INSTRUCTIONS FOR THE TASK
Could you please retype all of the data below exactly?

GIVEN MATERIAL
+++
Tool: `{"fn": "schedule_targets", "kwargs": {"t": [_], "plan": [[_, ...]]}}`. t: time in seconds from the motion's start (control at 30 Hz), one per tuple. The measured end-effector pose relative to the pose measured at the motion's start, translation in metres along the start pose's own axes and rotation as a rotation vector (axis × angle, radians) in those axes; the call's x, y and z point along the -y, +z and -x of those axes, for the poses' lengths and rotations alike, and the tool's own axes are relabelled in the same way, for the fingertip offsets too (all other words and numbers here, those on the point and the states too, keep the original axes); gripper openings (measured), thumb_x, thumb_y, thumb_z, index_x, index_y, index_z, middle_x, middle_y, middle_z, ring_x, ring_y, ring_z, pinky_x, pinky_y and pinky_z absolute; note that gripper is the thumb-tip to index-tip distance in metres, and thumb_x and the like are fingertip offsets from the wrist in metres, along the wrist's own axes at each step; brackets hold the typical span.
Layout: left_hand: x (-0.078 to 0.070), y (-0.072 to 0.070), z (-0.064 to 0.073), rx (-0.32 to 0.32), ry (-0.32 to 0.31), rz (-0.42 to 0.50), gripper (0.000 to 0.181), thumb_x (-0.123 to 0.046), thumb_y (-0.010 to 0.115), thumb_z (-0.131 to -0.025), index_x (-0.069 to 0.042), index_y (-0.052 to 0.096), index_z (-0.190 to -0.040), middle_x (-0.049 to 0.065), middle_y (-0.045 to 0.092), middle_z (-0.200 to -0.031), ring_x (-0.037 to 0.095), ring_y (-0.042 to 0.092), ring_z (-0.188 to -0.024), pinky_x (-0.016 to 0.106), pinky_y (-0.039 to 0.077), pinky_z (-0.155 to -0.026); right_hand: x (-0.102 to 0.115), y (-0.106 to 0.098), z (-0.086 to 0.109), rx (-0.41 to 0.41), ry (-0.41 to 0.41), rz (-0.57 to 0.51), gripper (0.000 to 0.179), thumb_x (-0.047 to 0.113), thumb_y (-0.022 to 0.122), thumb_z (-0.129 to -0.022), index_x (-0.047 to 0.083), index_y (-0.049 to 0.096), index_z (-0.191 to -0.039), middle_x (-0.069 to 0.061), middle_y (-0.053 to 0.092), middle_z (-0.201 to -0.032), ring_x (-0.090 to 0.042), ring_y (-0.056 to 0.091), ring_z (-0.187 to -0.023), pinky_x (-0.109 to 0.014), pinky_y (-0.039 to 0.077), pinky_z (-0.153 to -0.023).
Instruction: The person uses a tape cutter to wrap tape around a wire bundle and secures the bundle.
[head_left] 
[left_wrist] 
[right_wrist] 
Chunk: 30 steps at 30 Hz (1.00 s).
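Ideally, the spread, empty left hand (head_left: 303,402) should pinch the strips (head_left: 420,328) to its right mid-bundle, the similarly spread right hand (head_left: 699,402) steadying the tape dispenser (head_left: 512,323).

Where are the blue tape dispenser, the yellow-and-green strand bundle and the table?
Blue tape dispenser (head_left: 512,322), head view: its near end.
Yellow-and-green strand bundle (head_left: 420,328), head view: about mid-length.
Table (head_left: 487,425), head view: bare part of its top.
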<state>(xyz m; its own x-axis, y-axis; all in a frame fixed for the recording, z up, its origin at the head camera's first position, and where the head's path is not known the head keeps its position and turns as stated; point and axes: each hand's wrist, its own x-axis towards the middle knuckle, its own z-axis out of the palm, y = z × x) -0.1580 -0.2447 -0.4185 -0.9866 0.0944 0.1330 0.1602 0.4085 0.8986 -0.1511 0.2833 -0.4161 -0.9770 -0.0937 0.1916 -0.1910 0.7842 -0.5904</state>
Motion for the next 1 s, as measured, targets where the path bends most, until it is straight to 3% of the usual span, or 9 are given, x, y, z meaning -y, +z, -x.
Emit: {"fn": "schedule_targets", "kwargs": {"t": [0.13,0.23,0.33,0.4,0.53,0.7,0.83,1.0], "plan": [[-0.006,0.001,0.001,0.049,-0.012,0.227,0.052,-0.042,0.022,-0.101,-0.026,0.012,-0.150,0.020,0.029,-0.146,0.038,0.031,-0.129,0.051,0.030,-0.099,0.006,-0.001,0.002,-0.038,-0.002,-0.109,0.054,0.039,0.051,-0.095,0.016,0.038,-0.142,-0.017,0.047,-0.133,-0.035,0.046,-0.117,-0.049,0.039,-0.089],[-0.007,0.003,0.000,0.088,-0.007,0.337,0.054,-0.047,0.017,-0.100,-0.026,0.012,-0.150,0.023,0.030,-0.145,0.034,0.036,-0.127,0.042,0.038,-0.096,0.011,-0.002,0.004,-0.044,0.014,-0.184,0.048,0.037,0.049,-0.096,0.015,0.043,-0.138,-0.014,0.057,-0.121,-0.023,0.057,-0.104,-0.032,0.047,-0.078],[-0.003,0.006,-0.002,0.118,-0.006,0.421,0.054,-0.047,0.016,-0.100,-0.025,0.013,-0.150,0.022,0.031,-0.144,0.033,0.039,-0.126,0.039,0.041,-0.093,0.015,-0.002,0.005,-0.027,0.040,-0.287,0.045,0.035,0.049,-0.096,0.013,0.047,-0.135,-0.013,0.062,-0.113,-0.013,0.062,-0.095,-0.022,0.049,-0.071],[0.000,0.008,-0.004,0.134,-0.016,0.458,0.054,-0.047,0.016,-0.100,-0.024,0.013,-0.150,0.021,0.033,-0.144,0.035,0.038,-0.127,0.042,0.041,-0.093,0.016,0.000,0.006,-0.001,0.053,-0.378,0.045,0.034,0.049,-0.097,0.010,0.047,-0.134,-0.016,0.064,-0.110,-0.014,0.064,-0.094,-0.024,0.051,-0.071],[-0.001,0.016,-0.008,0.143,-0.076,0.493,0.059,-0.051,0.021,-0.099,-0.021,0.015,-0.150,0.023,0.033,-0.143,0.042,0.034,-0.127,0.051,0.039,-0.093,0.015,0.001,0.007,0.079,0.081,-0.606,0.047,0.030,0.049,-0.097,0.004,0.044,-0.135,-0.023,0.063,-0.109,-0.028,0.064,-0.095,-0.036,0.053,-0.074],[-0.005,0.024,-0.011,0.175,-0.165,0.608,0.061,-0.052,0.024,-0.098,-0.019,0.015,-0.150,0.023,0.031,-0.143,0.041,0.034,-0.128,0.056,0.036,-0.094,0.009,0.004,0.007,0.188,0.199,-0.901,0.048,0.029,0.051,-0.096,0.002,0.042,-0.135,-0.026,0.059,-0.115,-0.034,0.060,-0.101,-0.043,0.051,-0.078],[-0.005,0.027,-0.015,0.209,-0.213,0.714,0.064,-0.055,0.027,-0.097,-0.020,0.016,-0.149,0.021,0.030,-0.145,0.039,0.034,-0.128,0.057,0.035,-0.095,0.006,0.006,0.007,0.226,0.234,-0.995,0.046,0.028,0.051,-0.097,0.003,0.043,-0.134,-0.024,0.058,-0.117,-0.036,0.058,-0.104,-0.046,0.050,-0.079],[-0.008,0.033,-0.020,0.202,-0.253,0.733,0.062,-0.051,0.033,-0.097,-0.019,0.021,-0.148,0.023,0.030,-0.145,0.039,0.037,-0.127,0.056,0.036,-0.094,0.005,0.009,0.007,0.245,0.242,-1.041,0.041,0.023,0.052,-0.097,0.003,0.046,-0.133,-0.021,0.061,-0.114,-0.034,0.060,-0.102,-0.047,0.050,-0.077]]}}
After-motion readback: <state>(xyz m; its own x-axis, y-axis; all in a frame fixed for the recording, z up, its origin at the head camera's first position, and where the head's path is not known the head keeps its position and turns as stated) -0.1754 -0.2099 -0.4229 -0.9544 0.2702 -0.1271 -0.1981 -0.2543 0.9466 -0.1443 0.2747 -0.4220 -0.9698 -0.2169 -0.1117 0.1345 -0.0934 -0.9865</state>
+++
ANSWER TO THIS TASK
Tool: `{"fn": "schedule_targets", "kwargs": {"t": [_], "plan": [[_, ...]]}}`. t: time in seconds from the motion's start (control at 30 Hz), one per tuple. The measured end-effector pose relative to the pose measured at the motion's start, translation in metres along the start pose's own axes and rotation as a rotation vector (axis × angle, radians) in those axes; the call's x, y and z point along the -y, +z and -x of those axes, for the poses' lengths and rotations alike, and the tool's own axes are relabelled in the same way, for the fingertip offsets too (all other words and numbers here, those on the point and the states too, keep the original axes); gripper openings (measured), thumb_x, thumb_y, thumb_z, index_x, index_y, index_z, middle_x, middle_y, middle_z, ring_x, ring_y, ring_z, pinky_x, pinky_y and pinky_z absolute; note that gripper is the thumb-tip to index-tip distance in metres, and thumb_x and the like are fingertip offsets from the wrist in metres, along the wrist's own axes at each step; brackets hold the typical span.
Layout: left_hand: x (-0.078 to 0.070), y (-0.072 to 0.070), z (-0.064 to 0.073), rx (-0.32 to 0.32), ry (-0.32 to 0.31), rz (-0.42 to 0.50), gripper (0.000 to 0.181), thumb_x (-0.123 to 0.046), thumb_y (-0.010 to 0.115), thumb_z (-0.131 to -0.025), index_x (-0.069 to 0.042), index_y (-0.052 to 0.096), index_z (-0.190 to -0.040), middle_x (-0.049 to 0.065), middle_y (-0.045 to 0.092), middle_z (-0.200 to -0.031), ring_x (-0.037 to 0.095), ring_y (-0.042 to 0.092), ring_z (-0.188 to -0.024), pinky_x (-0.016 to 0.106), pinky_y (-0.039 to 0.077), pinky_z (-0.155 to -0.026); right_hand: x (-0.102 to 0.115), y (-0.106 to 0.098), z (-0.086 to 0.109), rx (-0.41 to 0.41), ry (-0.41 to 0.41), rz (-0.57 to 0.51), gripper (0.000 to 0.179), thumb_x (-0.047 to 0.113), thumb_y (-0.022 to 0.122), thumb_z (-0.129 to -0.022), index_x (-0.047 to 0.083), index_y (-0.049 to 0.096), index_z (-0.191 to -0.039), middle_x (-0.069 to 0.061), middle_y (-0.053 to 0.092), middle_z (-0.201 to -0.032), ring_x (-0.090 to 0.042), ring_y (-0.056 to 0.091), ring_z (-0.187 to -0.023), pinky_x (-0.109 to 0.014), pinky_y (-0.039 to 0.077), pinky_z (-0.153 to -0.023).
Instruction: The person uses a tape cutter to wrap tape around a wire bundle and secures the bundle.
[head_left] 
[left_wrist] 
[right_wrist] 
Chunk: 30 steps at 30 Hz (1.00 s).
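Ideally, the spread, empty left hand (head_left: 303,402) should pinch the strips (head_left: 420,328) to its right mid-bundle, the similarly spread right hand (head_left: 699,402) steadying the tape dispenser (head_left: 512,323).

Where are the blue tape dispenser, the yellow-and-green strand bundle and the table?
Blue tape dispenser (head_left: 512,322), head view: its near end.
Yellow-and-green strand bundle (head_left: 420,328), head view: about mid-length.
Table (head_left: 487,425), head view: bare part of its top.
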<state>(xyz m; its own x-axis, y-axis; all in a frame fixed for the recording, z up, its origin at the head camera's first position, and where the head's path is not known the head keeps its position and turns as stated; point and axes: each hand's wrist, its own x-axis towards the middle knuckle, its own z-axis out of the palm, y = z × x) -0.1580 -0.2447 -0.4185 -0.9866 0.0944 0.1330 0.1602 0.4085 0.8986 -0.1511 0.2833 -0.4161 -0.9770 -0.0937 0.1916 -0.1910 0.7842 -0.5904</state>
Motion for the next 1 s, as measured, targets where the path bends most, until it is straight to 3% of the usual span, or 9 are given, x, y, z meaning -y, +z, -x.
Emit: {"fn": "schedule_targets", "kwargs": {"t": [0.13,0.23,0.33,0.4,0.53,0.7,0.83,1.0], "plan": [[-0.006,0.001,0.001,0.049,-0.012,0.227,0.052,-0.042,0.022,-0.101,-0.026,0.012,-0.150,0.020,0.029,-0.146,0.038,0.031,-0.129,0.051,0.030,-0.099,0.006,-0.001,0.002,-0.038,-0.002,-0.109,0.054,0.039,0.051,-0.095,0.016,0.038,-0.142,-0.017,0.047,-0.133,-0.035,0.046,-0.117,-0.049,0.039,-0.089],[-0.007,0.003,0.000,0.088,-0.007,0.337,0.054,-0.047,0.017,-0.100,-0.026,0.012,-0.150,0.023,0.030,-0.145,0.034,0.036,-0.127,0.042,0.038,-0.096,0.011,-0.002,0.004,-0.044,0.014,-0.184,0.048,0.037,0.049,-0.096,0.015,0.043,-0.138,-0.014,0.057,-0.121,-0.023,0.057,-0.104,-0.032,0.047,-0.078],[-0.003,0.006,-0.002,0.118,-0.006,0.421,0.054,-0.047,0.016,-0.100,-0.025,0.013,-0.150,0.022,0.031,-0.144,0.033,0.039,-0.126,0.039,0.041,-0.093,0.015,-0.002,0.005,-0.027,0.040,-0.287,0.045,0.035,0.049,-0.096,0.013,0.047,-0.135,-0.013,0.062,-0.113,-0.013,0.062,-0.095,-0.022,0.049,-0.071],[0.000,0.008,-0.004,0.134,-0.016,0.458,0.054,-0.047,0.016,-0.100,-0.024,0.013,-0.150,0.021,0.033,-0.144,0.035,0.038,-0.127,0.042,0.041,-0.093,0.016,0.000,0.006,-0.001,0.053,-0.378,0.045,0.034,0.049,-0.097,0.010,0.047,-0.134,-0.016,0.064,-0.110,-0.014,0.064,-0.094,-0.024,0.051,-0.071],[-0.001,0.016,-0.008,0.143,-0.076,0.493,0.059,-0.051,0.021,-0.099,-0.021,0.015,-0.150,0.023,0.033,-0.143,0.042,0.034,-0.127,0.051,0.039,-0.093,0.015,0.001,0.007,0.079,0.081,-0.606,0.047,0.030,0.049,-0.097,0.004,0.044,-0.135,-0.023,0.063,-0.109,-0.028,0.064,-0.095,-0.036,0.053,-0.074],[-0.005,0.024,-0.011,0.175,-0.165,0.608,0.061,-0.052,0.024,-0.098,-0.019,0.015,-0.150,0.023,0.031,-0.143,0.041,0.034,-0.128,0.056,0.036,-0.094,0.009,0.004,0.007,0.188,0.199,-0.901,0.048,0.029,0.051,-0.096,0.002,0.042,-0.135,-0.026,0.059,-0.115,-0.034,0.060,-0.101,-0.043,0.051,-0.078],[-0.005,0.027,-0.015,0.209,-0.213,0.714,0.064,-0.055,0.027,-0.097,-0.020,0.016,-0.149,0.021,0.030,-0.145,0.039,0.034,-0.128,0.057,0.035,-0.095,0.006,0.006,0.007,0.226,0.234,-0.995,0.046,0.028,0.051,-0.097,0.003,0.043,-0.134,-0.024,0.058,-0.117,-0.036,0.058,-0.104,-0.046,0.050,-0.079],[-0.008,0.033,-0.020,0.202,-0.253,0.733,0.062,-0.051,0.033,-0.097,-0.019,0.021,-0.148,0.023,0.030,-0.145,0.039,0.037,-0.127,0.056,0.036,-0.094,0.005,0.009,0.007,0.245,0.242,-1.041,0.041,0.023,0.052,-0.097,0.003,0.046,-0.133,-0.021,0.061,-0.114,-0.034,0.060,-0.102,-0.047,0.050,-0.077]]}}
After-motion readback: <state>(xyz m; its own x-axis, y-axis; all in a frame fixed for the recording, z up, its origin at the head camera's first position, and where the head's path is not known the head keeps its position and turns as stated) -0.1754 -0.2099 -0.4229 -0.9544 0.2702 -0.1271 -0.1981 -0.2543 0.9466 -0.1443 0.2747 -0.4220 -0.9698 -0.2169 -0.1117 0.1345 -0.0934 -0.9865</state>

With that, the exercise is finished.